Les compagnies pétrolières internationales sont soumises à des pressions importantes d’activistes du climat (via les tribunaux) et de certains actionnaires focalisés sur le risque climatique pour ralentir leurs activités d’exploration-production et bifurquer rapidement vers les EnR et d’autres technologies bas carbone. La question est de savoir si c’est utile et efficace tant pour réduire les émissions mondiales de carbone que pour réduire le risque d’actifs échoués. Si tel n’est pas le cas, pourquoi ne pas laisser les pétroliers organiser à leur rythme l’infléchissement de leur stratégie vers de nouveaux métiers moins émetteurs ?

Oil companies in the face of climate coercion

International oil companies are under significant pressure from climate activists (via the courts) and from certain shareholders focused on climate risk to slow down their exploration and production activities and rapidly shift to renewable energies and other low-carbon technologies. The question is whether that pressure is either useful or effective in reducing global carbon emissions or the risk of stranded assets. If that is not the case, oil companies should perhaps be allowed to organise the shift in their strategy towards new, lower-emission technologies at their own pace.

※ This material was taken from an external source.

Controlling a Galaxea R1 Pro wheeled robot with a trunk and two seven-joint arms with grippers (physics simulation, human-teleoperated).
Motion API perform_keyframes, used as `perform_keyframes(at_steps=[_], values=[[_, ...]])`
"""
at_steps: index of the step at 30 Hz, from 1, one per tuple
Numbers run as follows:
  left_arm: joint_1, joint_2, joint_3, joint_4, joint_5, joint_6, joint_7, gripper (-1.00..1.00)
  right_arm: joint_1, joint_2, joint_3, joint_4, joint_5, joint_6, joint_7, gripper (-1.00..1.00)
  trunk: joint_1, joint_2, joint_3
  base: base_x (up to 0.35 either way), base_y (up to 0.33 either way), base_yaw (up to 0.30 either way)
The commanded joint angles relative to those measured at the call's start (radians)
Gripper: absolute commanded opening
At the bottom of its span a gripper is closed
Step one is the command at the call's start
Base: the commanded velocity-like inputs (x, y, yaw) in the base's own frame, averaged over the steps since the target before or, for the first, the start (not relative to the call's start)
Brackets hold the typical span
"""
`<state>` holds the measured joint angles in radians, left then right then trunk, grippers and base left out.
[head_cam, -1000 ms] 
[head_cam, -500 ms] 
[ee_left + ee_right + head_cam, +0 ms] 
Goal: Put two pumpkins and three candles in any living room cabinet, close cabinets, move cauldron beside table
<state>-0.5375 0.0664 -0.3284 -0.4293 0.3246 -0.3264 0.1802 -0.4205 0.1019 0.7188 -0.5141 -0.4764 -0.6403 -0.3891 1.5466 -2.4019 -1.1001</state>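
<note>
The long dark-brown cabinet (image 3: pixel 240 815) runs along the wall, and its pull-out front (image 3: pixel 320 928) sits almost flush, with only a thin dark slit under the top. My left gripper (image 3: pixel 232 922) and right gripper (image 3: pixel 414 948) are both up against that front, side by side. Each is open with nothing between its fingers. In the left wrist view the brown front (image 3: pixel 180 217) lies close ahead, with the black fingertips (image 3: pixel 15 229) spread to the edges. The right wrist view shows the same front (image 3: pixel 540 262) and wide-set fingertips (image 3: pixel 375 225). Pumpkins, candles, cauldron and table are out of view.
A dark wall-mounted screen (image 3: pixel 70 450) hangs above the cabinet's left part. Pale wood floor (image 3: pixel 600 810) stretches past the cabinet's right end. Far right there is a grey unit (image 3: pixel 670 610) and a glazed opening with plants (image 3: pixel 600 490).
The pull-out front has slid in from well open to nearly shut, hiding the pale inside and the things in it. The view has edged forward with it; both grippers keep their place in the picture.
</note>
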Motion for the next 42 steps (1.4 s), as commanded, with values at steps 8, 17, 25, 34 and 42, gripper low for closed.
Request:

Directeur de Recherche émérite au CNRS, médaillé de bronze du CNRS, Dominique Finon a été directeur de l’Institut d’Économie et de Politique de l’Énergie (CNRS et Grenoble II) de 1991 à 2002. Il a été président de l’Association des Économistes de l’Énergie. Il a été consultant de la Banque mondiale sur la combinaison des politiques climatiques et énergétiques dans les pays en voie de développement (2016-2018). Il a publié de nombreux articles académiques et des ouvrages co-dirigés sur la régulation des industries énergétiques libéralisées et sur l’efficacité de politiques publiques dans plusieurs domaines (sécurité de fourniture, politique carbone, EnR, nucléaire, efficacité énergétique).